Gregoire's office admits error in costly wrongful-death suit
The Associated Press
The lawyers failed to read the jury instructions proposed by attorneys for the family of Paula Joyce, a Tacoma woman who was killed when a felon under the state's supervision crashed a stolen car into her truck.
"It sort of slipped by everybody," Michael Tardif, a senior assistant attorney general, told The News Tribune of Tacoma.
"There's really no reason to read it. You don't count on the other side submitting something false. Maybe this case would teach you that you should."
The state's lawyers later discovered that the instructions contained an error that may have made it easier for the jury to rule against the state.
The state is appealing the judgment on several grounds, including the jury instructions.

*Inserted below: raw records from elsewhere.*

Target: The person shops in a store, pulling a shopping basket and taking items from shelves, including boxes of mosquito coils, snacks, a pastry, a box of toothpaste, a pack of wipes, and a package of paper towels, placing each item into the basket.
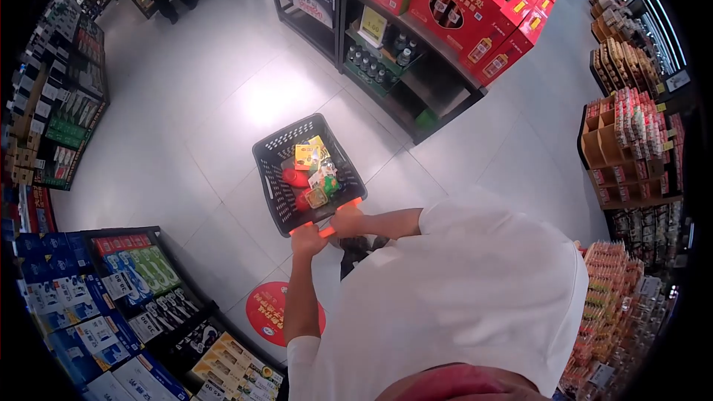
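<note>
Black basket (345,167) is between dark shelf rack (451,116) and red floor sticker (266,313).

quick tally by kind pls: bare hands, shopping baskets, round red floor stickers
Bare hands gripping the orange bar handle: 2, left hand and right hand
Black perforated plastic shopping basket: 1
Round red floor sticker with yellow lettering: 1
Total: 4

Basket (270,182) black, handle (327,232) orange; shirt (445,282) white; floor sticker (276,313) red.
</note>
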`<state>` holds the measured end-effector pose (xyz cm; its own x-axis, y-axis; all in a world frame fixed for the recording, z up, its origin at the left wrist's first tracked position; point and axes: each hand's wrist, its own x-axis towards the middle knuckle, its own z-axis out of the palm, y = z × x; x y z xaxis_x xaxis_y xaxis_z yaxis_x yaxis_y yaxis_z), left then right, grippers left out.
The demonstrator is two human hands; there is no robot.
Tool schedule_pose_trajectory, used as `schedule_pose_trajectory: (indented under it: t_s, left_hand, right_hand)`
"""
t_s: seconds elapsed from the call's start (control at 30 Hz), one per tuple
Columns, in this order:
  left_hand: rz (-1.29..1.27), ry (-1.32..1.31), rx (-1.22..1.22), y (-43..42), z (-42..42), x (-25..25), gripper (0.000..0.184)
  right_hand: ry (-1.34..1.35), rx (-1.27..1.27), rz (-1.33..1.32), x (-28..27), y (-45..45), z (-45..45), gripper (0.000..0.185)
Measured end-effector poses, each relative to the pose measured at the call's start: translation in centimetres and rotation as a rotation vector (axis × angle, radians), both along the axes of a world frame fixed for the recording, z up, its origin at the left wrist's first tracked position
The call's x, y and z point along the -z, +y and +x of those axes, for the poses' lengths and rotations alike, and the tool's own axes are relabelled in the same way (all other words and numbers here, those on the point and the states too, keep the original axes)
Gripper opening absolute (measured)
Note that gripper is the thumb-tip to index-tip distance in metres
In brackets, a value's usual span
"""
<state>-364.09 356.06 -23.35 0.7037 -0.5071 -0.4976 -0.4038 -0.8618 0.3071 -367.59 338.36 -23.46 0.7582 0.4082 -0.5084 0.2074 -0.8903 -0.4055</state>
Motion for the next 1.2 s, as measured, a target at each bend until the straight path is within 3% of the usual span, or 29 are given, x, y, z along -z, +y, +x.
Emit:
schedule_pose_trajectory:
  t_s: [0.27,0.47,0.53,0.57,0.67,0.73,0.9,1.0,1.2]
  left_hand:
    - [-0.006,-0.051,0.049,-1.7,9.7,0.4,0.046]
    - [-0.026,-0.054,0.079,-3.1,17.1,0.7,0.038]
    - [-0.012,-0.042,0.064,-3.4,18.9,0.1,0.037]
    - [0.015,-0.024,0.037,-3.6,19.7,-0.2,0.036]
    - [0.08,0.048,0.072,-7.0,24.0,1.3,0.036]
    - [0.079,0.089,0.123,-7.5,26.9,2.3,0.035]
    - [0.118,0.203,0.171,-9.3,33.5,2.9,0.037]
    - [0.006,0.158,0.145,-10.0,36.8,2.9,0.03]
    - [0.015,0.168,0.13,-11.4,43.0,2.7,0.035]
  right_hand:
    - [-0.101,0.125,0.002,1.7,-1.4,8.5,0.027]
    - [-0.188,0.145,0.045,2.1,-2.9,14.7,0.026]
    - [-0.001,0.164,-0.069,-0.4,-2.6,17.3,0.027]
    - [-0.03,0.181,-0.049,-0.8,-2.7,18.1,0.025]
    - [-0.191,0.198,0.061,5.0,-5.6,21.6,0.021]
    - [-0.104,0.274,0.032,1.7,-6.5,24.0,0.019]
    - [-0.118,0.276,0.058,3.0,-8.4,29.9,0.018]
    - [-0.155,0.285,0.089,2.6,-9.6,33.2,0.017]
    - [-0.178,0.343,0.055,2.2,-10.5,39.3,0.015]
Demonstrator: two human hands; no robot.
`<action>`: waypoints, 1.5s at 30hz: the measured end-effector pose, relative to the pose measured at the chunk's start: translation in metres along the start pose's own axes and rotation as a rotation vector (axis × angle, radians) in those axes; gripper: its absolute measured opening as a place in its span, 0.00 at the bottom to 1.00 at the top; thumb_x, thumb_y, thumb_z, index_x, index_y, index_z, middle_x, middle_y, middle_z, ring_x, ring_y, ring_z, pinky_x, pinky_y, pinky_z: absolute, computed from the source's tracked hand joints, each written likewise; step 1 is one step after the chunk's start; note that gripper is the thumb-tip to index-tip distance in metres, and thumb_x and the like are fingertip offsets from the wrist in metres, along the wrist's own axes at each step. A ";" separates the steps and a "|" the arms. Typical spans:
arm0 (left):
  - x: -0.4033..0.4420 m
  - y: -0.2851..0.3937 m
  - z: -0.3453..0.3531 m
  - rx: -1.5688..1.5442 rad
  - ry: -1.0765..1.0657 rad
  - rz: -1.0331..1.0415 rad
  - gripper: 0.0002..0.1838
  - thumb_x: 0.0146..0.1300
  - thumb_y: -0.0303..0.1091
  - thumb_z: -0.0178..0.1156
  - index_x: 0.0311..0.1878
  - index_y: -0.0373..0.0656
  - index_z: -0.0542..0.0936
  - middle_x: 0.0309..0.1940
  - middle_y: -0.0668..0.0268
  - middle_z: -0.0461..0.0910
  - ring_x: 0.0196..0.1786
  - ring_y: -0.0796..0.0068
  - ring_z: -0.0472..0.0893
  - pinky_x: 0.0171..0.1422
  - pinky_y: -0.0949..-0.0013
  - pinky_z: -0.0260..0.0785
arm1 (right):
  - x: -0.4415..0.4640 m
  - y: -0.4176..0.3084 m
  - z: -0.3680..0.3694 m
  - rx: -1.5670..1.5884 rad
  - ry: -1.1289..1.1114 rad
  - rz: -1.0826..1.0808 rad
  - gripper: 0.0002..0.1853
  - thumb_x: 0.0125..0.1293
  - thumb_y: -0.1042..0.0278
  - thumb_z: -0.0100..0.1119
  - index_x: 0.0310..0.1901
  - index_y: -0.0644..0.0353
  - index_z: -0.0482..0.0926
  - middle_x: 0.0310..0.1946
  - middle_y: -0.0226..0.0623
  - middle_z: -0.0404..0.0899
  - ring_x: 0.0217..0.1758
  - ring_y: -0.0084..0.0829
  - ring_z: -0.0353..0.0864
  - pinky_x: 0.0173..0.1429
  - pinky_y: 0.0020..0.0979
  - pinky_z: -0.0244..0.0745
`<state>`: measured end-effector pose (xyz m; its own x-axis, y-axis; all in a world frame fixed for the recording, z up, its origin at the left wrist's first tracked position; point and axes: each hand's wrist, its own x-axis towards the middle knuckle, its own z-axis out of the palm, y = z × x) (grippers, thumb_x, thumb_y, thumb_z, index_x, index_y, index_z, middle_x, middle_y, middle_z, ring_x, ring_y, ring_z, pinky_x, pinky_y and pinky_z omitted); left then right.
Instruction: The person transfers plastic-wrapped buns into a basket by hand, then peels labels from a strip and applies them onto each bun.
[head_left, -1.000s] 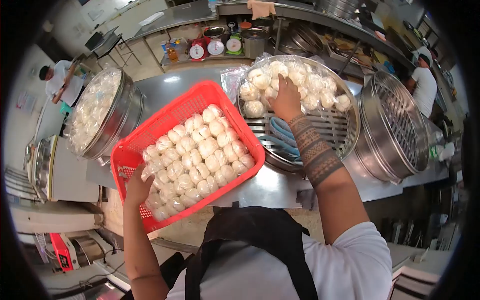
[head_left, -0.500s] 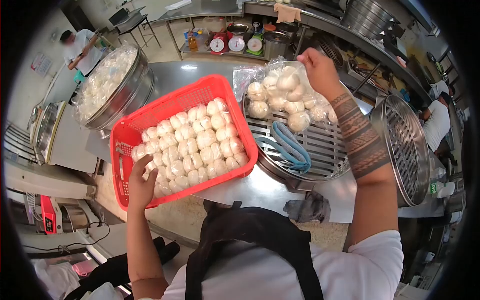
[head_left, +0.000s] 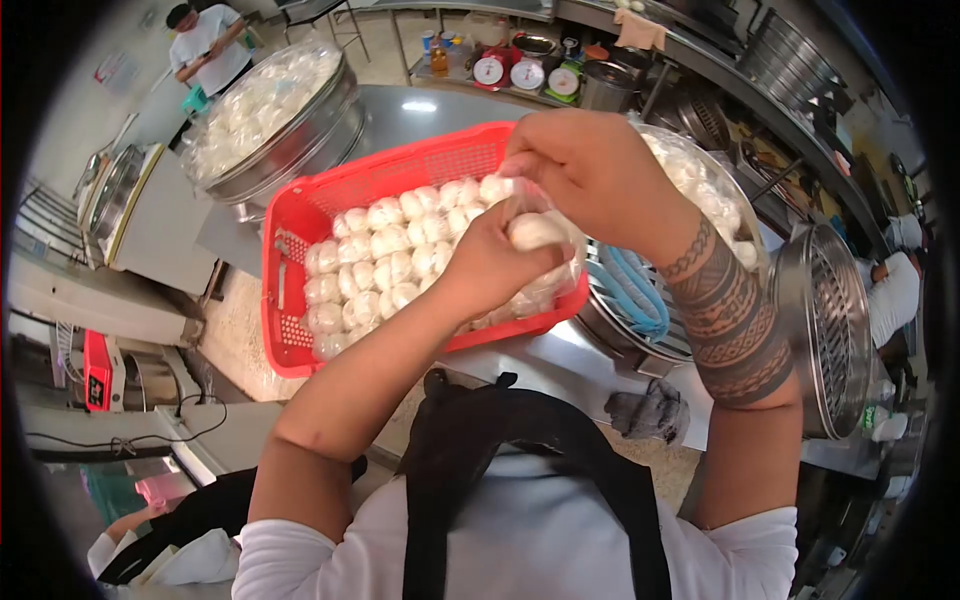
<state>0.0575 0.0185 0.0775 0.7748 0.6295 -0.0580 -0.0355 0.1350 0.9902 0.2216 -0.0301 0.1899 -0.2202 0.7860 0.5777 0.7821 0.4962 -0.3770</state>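
Steel table (head_left: 410,120) holds the red basket (head_left: 430,168), and the left hand (head_left: 490,265) just came off the basket's left end to clasp a bagged bun (head_left: 535,231) above it, right hand (head_left: 595,175) pinching the plastic (head_left: 572,245), so it's two-handed work now.

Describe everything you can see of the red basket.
The red basket looks like plastic: roughly rectangular, open-topped, with many small holes in its walls. It sits upright, its near left corner seemingly jutting past the edge of the metal table. Rows of wrapped white buns lie inside. The left hand and right hand hide part of its right end; whether they touch it is unclear.
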 end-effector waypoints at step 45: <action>-0.047 -0.062 -0.401 1.045 0.813 0.332 0.09 0.61 0.27 0.66 0.45 0.40 0.86 0.54 0.53 0.83 0.57 0.46 0.80 0.67 0.51 0.73 | 0.129 0.008 0.465 -0.135 -0.377 0.538 0.21 0.74 0.51 0.55 0.39 0.61 0.89 0.44 0.54 0.89 0.44 0.50 0.91 0.50 0.51 0.85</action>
<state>-0.2303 0.2872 -0.0325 0.2237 0.8359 0.5012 0.6250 -0.5176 0.5844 -0.0718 0.2469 -0.0751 0.0515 0.9981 0.0332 0.9004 -0.0320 -0.4339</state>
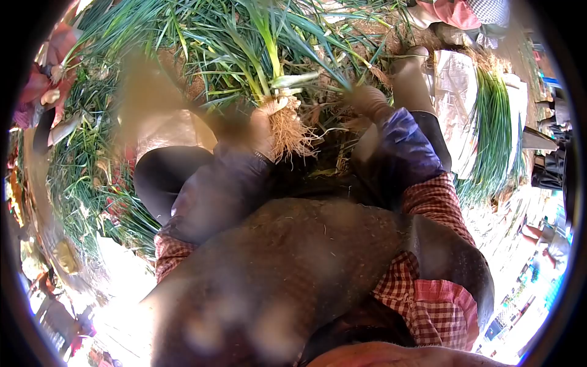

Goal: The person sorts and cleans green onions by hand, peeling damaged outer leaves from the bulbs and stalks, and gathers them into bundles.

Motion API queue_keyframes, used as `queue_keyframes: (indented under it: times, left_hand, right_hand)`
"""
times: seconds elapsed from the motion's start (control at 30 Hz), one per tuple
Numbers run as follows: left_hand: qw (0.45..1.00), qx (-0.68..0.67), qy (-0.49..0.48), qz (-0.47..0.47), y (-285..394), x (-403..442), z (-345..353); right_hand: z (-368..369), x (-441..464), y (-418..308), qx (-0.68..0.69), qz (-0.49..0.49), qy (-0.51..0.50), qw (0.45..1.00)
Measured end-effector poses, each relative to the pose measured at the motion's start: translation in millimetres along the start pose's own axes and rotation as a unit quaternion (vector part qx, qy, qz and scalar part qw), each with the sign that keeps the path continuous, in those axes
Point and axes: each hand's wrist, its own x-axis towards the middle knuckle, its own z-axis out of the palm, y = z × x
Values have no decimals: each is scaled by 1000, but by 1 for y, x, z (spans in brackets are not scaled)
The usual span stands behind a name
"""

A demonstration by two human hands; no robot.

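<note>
A bunch of green onions (pixel 267 58) is gripped in my left hand (pixel 262 129), fingers wrapped round its lower stalks. The tangled brown roots (pixel 290 129) hang down beside that hand, and the long green leaves spread away from me. My right hand (pixel 371 103) is closed to the right of the bunch. Green onion leaves run from the bunch to its fingertips, which are partly blurred. A pale, bent stalk (pixel 296 80) lies across the bunch just above the roots.
Loose green onions (pixel 92 165) are heaped on the left and ahead. On the right, a tidy bundle of green onions (pixel 494 122) rests on pale sacking (pixel 454 92). A dark apron (pixel 306 244) covers my lap. Other people's hands (pixel 50 96) show at the far left.
</note>
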Motion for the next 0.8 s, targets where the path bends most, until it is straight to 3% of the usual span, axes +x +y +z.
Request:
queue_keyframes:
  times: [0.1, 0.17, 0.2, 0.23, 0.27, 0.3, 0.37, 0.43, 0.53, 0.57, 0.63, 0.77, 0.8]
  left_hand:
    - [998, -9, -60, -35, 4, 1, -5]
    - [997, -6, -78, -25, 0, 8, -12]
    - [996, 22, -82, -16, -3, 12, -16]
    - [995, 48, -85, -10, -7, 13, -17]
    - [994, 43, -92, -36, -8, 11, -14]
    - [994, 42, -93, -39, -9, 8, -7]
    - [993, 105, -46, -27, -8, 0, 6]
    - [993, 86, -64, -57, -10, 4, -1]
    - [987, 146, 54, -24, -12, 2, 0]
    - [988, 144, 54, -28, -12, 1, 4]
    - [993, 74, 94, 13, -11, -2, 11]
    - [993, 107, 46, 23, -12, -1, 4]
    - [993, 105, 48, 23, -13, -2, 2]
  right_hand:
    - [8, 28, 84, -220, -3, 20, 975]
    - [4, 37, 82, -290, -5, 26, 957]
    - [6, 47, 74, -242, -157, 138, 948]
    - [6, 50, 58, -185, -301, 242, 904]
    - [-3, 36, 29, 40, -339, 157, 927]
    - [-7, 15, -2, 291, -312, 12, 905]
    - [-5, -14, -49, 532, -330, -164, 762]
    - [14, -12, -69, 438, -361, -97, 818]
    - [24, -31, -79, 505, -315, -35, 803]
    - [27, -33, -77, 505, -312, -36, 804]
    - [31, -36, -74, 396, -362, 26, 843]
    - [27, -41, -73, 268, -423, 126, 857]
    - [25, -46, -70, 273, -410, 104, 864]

The instructions told jurors they needed to find whether the state had acted negligently, Joyce had been injured or the defendant's actions had caused Joyce's injuries. They should have required the jury to determine that all three conditions existed to find the state liable.
The jury found the state responsible in all three areas anyway, said Darrell Cochran, one of the Joyce family's lawyers. Cochran said the faulty instructions were a clerical error.
"The state tries to make it seem like something sinister in order to get itself off the hook for not reviewing jury instructions just like everyone is supposed to do," Cochran said.
The Legislature is set to examine large settlements the state has paid in recent years and how to reduce the state's exposure to them. The state Senate Ways and Means Committee is scheduled to hold a hearing today on the issue.
In the fiscal year that ended June 30, Washington paid $85.4 million in settlements and court-ordered verdicts, more than three times what it had paid in any year before that.
The mistake is the second Attorney General Christine Gregoire's office has made in a major case in recent years. In 2000, state lawyers missed a deadline to appeal a case in which a jury awarded $17.8 million to the families of three developmentally disabled men who were abused in a state- licensed adult family home in Bremerton.
Phil Talmadge, a former state Supreme Court justice who has advised the state Department of Corrections on how to prevent future large verdicts, said the state probably can't appeal the error because it didn't object to the instructions during the trial.
The state attorneys involved in the case weren't reprimanded, Tardif said, because they should not have been expected to read the other side's jury instructions. The plaintiff's proposal was marked "WPI," meaning it was taken out of the "Washington Pattern Instructions," a standard set of jury instructions approved for use in Washington courts, Tardif said.
The instructions are only one of several arguments the state has made on appeal. A bigger issue may be that the felon, Valdez Stewart, was under state supervision for domestic violence, not to oversee his driving, Tardif said.